It seems the problem is that ntpd doesn't realize my system is using local time and will shift suddenly twice/year?  That seems pretty basic- isn't this a bug?  Or should I be using something other than ntpd??Last edited by unixj on Mon Nov 05, 2007 1:52 am; edited 1 time in total

----------

## NeddySeagoon

unixj,

Its the price you pay for dual booting. 

Had you booted Windows first after the time change, it would have changed your hardware clock and all would be well.

Because you booted Gentoo first, it found an hour error between the BIOS and ntpd time after appling your time zone.

That was right as your BIOS clock was in error by 1 hour.

On a Linux only box, BIOS time is UTC, all year round

----------

## PaulBredbury

Use /etc/init.d/ntp-client - see wiki.

----------

## unixj

Thanks!  Was missing ntp-client.  I should be good to go on 9 March 2008.

----------

## padoor

i had time not synced for two days during boot up.{last 2 dys}

manual ntpdate could not find any suitable servers.

but after about 2 hrs i tried manual and auto sync both worked.

it is not net connection problem, because the browser works for all urls.

i adjusted with current time got with google.

i dont think all ntp servers were down

there is something funny going on after the update of previous portage and sync.

----------

## NeddySeagoon

padoor,

If your time error is more than 1000 seconds, ntpd gives up.

ntp-client does one sync with a time server then exits. It will update your time no matter what the error.

----------

## padoor

today also i had same problem . ntpd did not set my time during boot and it does not do even manual ntpdate for about 10  20 minutes.

after that i can run manual ntpdate /  kde set time and date with auto set apply .

in the 10 20 minutes it is not able to find the time servers.

also i find is connecting to gentoo mirrors also timesout while emerge fetch 

some thing has changed in the set up or scripts which causes this problem.

firefox browses ok .

why fetch files is getting slower and slower

           => `/usr/portage/distfiles/cups-1.3.4-source.tar.bz2'

Resolving superb-west.dl.sourceforge.net... 209.160.59.253

Connecting to superb-west.dl.sourceforge.net|209.160.59.253|:80... connected.

HTTP request sent, awaiting response... 302 Found

Location: http://prdownloads.sourceforge.net/cups/cups-1.3.4-source.tar.bz2?download&failedmirror=superb-west.dl.sourceforge.net [following]

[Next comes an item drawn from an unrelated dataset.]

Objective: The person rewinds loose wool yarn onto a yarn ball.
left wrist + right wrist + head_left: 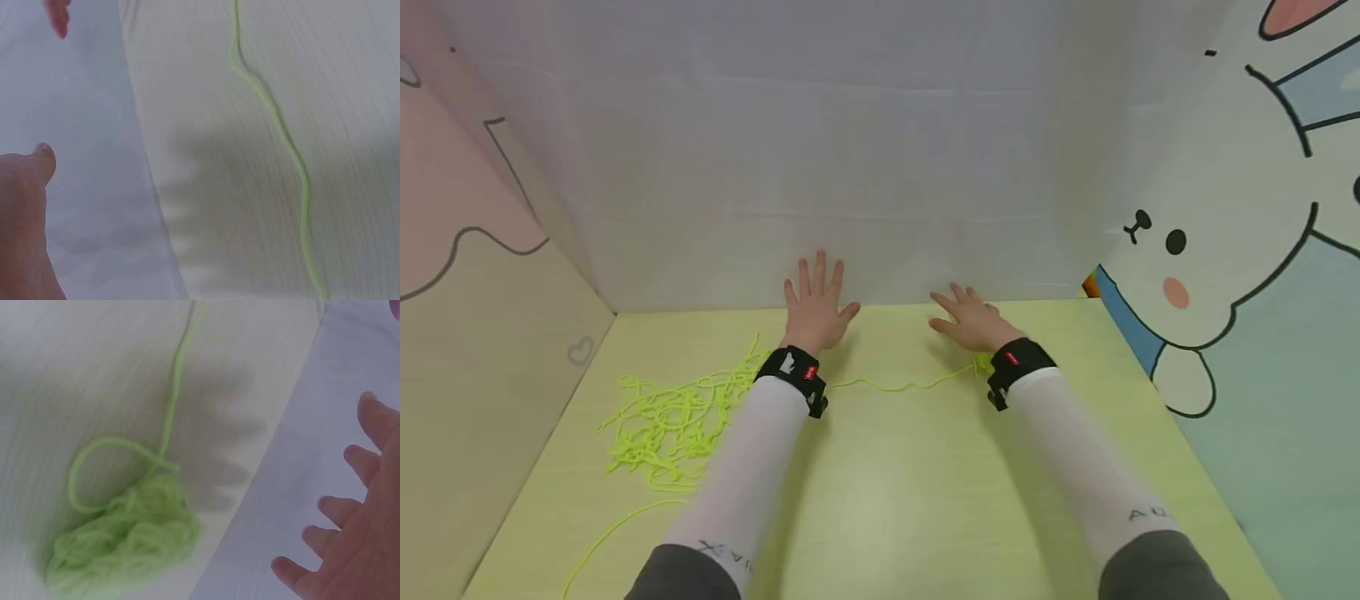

--10:09:48--  http://prdownloads.sourceforge.net/cups/cups-1.3.4-source.tar.bz2?download&failedmirror=superb-west.dl.sourceforge.net

           => `/usr/portage/distfiles/cups-1.3.4-source.tar.bz2'

Connecting to prdownloads.sourceforge.net|66.35.250.217|:80... connected.

HTTP request sent, awaiting response... 301 Moved Permanently

Location: http://downloads.sourceforge.net/cups/cups-1.3.4-source.tar.bz2?download&failedmirror=superb-west.dl.sourceforge.net [following]

--10:09:49--  http://downloads.sourceforge.net/cups/cups-1.3.4-source.tar.bz2?download&failedmirror=superb-west.dl.sourceforge.net

           => `/usr/portage/distfiles/cups-1.3.4-source.tar.bz2'

Connecting to downloads.sourceforge.net|66.35.250.203|:80... connected.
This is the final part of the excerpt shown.